◆ **WORK ORDER**: Would you write out all of the data exactly as it appears below?

◆ **DATA BLOCK**:

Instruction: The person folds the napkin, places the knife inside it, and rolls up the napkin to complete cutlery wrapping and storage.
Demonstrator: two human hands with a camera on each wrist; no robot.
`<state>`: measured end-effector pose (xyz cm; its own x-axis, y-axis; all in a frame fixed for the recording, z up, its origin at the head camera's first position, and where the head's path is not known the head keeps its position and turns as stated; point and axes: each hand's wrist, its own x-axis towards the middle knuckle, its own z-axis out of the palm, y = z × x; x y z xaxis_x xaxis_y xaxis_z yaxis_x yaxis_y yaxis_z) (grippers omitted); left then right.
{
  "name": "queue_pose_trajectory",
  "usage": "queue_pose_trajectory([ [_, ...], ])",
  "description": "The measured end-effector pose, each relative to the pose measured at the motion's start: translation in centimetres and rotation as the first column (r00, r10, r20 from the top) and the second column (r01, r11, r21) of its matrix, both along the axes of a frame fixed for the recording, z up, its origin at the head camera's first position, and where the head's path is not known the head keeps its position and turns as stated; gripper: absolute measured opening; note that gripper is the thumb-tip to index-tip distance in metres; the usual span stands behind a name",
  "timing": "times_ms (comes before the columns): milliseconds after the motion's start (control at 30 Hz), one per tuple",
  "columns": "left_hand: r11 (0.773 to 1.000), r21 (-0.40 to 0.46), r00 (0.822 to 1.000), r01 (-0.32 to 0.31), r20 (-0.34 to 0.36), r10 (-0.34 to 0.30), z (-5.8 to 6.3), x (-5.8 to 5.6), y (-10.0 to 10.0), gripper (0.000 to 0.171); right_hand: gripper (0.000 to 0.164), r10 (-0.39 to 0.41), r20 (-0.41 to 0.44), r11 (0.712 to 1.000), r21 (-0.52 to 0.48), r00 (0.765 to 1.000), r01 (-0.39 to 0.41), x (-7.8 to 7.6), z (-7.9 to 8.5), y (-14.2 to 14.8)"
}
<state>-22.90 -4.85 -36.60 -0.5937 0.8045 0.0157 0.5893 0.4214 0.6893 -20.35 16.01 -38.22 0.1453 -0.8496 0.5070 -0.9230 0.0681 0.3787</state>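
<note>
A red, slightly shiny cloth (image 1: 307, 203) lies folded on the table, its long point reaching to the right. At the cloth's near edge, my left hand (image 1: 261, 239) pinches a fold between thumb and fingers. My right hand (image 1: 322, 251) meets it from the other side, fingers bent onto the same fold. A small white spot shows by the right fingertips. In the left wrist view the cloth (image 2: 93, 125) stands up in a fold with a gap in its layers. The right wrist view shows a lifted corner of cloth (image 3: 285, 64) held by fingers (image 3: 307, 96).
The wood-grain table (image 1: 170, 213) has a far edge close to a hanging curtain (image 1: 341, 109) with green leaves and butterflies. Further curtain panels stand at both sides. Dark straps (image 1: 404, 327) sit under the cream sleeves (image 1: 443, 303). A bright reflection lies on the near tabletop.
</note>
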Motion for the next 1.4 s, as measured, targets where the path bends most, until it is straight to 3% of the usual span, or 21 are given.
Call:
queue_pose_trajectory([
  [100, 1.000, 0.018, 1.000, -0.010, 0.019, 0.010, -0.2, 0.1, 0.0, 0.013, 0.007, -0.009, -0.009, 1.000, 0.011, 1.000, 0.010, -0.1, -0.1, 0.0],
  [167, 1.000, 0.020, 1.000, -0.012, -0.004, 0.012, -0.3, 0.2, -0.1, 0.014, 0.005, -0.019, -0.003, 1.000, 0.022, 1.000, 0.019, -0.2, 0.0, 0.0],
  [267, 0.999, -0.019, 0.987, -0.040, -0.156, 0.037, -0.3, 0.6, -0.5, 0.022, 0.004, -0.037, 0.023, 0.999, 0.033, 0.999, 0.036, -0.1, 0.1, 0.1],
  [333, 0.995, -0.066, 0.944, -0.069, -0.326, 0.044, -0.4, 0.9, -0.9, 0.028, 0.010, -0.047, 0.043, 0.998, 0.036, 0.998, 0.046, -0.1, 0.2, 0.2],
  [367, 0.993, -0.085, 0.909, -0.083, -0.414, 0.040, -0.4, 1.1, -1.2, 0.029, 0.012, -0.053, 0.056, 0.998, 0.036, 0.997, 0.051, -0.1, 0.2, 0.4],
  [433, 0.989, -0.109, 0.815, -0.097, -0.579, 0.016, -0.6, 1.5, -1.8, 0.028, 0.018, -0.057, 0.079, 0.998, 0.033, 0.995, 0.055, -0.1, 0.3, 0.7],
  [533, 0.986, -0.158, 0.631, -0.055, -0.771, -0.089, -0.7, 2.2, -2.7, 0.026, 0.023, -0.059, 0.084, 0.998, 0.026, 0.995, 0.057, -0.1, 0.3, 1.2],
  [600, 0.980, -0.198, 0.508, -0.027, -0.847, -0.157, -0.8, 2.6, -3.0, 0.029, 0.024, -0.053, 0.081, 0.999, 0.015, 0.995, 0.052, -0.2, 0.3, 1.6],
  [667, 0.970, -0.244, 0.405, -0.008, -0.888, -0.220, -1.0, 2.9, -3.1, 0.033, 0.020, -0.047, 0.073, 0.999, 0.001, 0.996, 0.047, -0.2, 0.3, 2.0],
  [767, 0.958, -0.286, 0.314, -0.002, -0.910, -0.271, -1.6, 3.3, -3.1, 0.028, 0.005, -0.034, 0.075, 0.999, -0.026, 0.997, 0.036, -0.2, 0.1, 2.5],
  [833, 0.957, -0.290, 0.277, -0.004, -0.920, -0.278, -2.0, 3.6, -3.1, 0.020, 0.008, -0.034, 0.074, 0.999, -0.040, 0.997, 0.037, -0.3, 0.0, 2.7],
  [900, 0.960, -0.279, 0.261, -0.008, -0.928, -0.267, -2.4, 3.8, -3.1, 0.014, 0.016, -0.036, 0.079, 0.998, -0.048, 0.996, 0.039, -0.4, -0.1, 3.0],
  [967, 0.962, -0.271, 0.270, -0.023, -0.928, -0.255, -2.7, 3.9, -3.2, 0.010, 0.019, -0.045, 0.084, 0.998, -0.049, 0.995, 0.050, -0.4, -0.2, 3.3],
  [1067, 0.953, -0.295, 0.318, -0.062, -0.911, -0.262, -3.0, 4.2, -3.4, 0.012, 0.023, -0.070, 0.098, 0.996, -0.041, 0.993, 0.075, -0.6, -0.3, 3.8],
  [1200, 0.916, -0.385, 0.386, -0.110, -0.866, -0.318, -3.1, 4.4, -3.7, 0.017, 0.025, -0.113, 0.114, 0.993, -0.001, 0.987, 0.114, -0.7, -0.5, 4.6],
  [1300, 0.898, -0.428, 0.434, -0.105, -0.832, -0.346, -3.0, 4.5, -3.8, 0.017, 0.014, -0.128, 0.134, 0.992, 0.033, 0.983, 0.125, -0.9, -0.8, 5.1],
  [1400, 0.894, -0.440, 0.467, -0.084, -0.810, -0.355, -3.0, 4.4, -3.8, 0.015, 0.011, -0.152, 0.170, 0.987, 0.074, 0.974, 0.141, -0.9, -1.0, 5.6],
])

◆ **OUTPUT OF THE TASK**:
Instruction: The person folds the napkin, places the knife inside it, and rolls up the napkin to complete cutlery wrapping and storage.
Demonstrator: two human hands with a camera on each wrist; no robot.
`<state>`: measured end-effector pose (xyz cm; its own x-axis, y-axis; all in a frame fixed for the recording, z up, its origin at the head camera's first position, and where the head's path is not known the head keeps its position and turns as stated; point and axes: each hand's wrist, its own x-axis towards the middle knuckle, its own z-axis out of the palm, y = z × x; x y z xaxis_x xaxis_y xaxis_z yaxis_x yaxis_y yaxis_z) (grippers omitted); left then right.
{
  "name": "queue_pose_trajectory",
  "usage": "queue_pose_trajectory([ [_, ...], ])",
  "description": "The measured end-effector pose, each relative to the pose measured at the motion's start: translation in centimetres and rotation as the first column (r00, r10, r20 from the top) and the second column (r01, r11, r21) of its matrix, both along the axes of a frame fixed for the recording, z up, its origin at the head camera's first position, and where the head's path is not known the head keeps its position and turns as stated; gripper: absolute measured opening; note that gripper is the thumb-tip to index-tip distance in metres; the usual span stands behind a name",
  "timing": "times_ms (comes before the columns): milliseconds after the motion's start (control at 30 Hz), one per tuple",
  "columns": "left_hand: r11 (0.773 to 1.000), r21 (-0.40 to 0.46), r00 (0.822 to 1.000), r01 (-0.32 to 0.31), r20 (-0.34 to 0.36), r10 (-0.34 to 0.30), z (-5.8 to 6.3), x (-5.8 to 5.6), y (-10.0 to 10.0), gripper (0.000 to 0.171); right_hand: gripper (0.000 to 0.164), r10 (-0.39 to 0.41), r20 (-0.41 to 0.44), r11 (0.712 to 1.000), r21 (-0.52 to 0.48), r00 (0.765 to 1.000), r01 (-0.39 to 0.41), x (-7.8 to 7.6), z (-7.9 to 8.5), y (-14.2 to 14.8)"
}
<state>-22.90 -4.85 -36.60 -0.5937 0.8045 0.0157 0.5893 0.4214 0.6893 -20.35 16.01 -38.22 0.1453 -0.8496 0.5070 -0.9230 0.0681 0.3787</state>
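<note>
A red, slightly shiny cloth (image 1: 307, 203) lies folded on the table, its long point reaching to the right. At the cloth's near edge, my left hand (image 1: 261, 239) pinches a fold between thumb and fingers. My right hand (image 1: 322, 251) meets it from the other side, fingers bent onto the same fold. A small white spot shows by the right fingertips. In the left wrist view the cloth (image 2: 93, 125) stands up in a fold with a gap in its layers. The right wrist view shows a lifted corner of cloth (image 3: 285, 64) held by fingers (image 3: 307, 96).
The wood-grain table (image 1: 170, 213) has a far edge close to a hanging curtain (image 1: 341, 109) with green leaves and butterflies. Further curtain panels stand at both sides. Dark straps (image 1: 404, 327) sit under the cream sleeves (image 1: 443, 303). A bright reflection lies on the near tabletop.
</note>
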Motion for the next 1.4 s, as measured, targets where the path bends most, until it is straight to 3% of the usual span, or 21 are given.
Call:
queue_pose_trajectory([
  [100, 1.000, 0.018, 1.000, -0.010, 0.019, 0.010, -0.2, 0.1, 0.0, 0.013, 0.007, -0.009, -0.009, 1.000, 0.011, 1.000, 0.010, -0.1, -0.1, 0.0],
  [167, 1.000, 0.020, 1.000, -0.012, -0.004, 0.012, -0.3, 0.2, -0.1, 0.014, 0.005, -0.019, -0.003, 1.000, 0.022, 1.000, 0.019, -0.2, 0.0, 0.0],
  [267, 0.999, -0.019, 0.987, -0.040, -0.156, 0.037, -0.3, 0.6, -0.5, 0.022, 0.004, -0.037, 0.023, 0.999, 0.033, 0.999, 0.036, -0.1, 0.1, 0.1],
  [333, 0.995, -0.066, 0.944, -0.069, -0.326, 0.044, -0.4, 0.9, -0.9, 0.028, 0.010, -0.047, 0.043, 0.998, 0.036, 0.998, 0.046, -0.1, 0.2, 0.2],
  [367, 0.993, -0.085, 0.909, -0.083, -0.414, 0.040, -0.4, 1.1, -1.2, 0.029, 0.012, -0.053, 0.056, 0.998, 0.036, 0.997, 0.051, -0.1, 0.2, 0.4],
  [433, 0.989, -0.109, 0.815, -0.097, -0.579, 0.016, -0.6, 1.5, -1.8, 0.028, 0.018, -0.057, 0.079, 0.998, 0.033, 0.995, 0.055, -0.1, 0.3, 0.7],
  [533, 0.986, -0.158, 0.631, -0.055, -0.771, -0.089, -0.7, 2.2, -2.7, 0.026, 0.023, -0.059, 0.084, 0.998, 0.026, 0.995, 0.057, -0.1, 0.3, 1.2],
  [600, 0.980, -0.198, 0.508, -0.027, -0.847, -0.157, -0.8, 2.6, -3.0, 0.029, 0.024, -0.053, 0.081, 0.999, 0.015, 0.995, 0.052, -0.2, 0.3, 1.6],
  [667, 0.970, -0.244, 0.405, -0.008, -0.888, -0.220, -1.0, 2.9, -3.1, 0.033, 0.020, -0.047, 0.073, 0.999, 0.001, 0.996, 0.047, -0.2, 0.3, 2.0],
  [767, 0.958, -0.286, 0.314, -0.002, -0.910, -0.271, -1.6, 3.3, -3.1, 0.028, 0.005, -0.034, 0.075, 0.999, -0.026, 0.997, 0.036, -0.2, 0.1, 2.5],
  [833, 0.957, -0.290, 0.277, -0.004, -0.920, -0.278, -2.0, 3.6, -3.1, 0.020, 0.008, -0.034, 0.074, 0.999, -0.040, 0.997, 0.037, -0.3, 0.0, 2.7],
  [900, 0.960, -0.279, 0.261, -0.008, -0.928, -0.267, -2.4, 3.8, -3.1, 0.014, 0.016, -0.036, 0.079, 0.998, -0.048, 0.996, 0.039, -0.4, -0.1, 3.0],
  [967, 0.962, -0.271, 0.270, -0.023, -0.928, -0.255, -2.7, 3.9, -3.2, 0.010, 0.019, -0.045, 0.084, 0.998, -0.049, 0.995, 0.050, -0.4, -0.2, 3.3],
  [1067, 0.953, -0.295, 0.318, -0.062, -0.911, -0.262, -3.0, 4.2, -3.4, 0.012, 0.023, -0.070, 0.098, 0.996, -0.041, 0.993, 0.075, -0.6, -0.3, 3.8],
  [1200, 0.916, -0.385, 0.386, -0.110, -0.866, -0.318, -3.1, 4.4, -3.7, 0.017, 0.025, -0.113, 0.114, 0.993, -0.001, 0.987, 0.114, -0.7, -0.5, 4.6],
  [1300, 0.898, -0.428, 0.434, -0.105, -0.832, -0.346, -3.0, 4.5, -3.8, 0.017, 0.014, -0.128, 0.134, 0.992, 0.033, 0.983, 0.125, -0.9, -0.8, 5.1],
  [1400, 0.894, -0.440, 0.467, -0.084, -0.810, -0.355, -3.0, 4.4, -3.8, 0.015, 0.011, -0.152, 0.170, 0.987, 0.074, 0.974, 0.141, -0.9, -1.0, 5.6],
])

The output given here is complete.